__Task item__. Tally the lines of the data below that contain the string "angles". Give the tally and nothing else.

Items listed in a dataset

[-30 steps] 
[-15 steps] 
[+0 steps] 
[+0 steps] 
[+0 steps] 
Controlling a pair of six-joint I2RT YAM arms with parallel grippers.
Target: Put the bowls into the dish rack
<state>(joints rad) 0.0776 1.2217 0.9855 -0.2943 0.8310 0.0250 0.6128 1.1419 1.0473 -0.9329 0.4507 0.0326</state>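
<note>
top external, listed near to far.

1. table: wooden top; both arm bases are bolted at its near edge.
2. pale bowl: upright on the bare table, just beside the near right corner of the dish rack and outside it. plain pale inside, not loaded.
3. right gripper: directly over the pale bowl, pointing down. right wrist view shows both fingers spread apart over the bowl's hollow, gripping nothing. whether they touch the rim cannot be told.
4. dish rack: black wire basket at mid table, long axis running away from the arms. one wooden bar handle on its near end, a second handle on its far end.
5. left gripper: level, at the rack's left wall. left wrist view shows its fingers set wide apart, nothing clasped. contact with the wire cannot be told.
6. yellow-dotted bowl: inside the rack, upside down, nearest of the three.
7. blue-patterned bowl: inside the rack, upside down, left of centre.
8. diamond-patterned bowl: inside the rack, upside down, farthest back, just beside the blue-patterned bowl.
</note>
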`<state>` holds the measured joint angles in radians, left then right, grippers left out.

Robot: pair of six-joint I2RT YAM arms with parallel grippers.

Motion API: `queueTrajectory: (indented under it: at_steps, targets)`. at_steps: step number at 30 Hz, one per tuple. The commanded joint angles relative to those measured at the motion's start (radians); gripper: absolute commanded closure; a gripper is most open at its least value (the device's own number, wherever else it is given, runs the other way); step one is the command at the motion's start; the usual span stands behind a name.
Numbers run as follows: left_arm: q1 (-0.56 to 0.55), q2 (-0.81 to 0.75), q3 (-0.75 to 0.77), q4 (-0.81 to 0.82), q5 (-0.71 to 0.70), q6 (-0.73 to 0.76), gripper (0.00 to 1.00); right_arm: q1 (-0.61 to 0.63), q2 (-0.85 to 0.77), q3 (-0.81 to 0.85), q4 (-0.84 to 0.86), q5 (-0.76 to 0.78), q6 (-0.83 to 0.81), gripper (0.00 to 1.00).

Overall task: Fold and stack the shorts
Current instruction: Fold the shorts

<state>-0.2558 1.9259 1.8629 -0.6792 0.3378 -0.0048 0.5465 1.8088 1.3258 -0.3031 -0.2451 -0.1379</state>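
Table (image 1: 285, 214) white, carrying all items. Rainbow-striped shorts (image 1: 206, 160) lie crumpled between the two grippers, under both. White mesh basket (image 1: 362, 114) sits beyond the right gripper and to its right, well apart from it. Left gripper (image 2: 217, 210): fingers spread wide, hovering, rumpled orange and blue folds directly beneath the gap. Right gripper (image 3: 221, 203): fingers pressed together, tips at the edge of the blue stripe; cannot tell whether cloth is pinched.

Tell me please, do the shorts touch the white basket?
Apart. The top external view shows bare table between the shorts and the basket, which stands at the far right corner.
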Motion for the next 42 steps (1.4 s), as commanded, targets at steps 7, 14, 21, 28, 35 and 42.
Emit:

__Exercise result__. 2